DBS-Präsident Beucher hält die Trennung von Sport und Politik in der aktuellen Situation nicht für möglich, zeigte sich vom Meinungsunschwung des IPC aber dennoch überrascht. "Da gehört ja auch Rückgrat dazu", sagte Beucher. Karl Quade sprach von "großem Respekt für diese Entscheidung", die er zugleich als "die einzig richtige Entscheidung" bezeichnete, "um die Spiele gesichtswahrend durchzuführen".
Forster: Stimmung komisch, aber nicht aggressiv
Die vom IPC benannte "Eskalation" in den olympischen Dörfern konnte das deutsche Team zumindest für die zwei Standorte in den Bergen nicht bestätigen. Die Stimmung sei "komisch", sagte Quade, aber keinesfalls aggressiv.
Anna-Lena Forster, Monoskifahrerin und große deutsche Medaillenhoffnung berichtete: "Wir haben hier russische Athleten gesehen, die laufen aber eher mit dem Blick nach unten herum, das ist für die sicher auch keine schöne Situation."
Der deutsche Para-Snowboarder Matthias Keller findet den Ausschluss russicher und belarussischer Athleten in Peking richtig. Er fühle aber auch mit den Sportlern mit.
Der Biathlet und Langläufer Martin Fleig sprach von einem Zwiespalt, in dem er sich als Athlet befinde: "Aus politischer Sicht konnte es keine andere Entscheidung geben als die heute gefällte", sagte er. "Aber die russischen und belarussischen Athleten haben hier ihr Zeug ausgepackt und sich alles angeschaut, und jetzt müssen sie wieder abreisen, man muss das von zwei Seiten betrachten."

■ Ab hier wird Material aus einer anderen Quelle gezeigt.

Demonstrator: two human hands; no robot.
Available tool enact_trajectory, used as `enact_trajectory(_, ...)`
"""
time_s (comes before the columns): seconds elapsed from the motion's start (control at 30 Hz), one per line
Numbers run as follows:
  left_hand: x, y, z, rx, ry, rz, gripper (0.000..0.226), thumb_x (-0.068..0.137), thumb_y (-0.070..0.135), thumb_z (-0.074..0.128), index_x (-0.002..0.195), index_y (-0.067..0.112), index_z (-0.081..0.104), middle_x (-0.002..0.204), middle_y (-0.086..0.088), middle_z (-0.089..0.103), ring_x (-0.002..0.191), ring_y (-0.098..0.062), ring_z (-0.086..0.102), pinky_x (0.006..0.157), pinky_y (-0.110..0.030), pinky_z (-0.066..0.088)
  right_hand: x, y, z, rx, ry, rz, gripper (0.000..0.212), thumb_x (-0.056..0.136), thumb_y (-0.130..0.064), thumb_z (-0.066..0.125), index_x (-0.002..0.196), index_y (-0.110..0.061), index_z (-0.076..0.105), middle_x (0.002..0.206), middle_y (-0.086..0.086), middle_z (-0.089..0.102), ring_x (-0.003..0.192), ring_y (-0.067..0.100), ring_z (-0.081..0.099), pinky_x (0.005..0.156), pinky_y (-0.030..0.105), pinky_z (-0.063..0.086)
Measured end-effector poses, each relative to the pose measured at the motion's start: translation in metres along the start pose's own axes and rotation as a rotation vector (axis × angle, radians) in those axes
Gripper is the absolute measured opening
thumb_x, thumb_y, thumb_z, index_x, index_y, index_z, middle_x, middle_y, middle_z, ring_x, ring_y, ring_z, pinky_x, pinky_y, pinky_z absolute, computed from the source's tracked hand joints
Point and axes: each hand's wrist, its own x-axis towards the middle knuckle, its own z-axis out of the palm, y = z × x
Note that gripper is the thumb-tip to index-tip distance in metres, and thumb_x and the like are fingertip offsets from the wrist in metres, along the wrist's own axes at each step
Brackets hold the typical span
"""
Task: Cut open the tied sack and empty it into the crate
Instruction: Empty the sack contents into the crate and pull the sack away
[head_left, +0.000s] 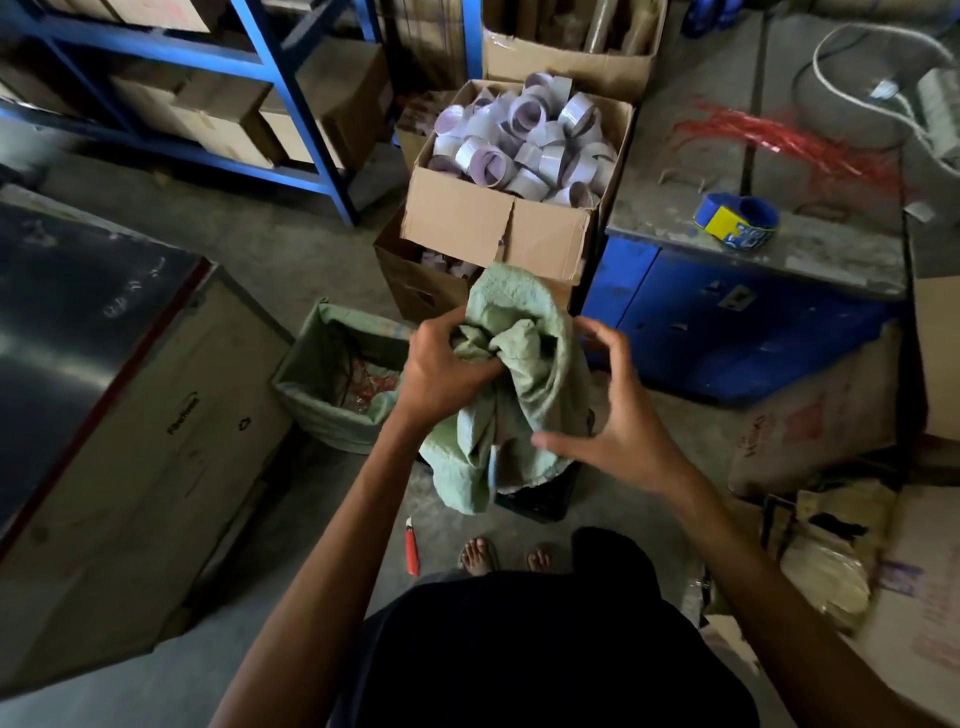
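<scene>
Left hand (447, 374) fingers clench limp green sack (511, 384) above black crate (540, 499), right hand (608, 415) fingers spread; looks emptied, next shake out.

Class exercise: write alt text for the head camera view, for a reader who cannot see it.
Seen from above, a person's left hand grips a crumpled green sack above a dark crate while the right hand hovers open beside it. A red utility knife lies on the floor by their feet.
</scene>
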Motion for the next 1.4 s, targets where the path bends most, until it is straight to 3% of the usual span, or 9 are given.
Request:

IPC hatte zunächst rechtliche Bedenken gegen Ausschluss
Die erste Entscheidung des IPC war wohl in erster Linie auf Grund rechtlicher Bedenken gefallen. Das paralympische Regelwerk sieht keinen Ausschluss von Athleten aus Ländern vor, deren Regierungen gerade einen Angriffskrieg führen. Nun hat sich das IPC dem immensen Druck gebeugt.
Das Russische Paralympische Komitee (RPC) teilte umgehend mit, juristische Mittel prüfen zu wollen - bis hin zum Gang vor den Internationalen Sportgerichtshof (CAS). Sollte es so weit kommen: "Dann hoffe ich, dass das CAS auch mal andere als die rein formalen Dinge berücksichtigt", sagt Quade.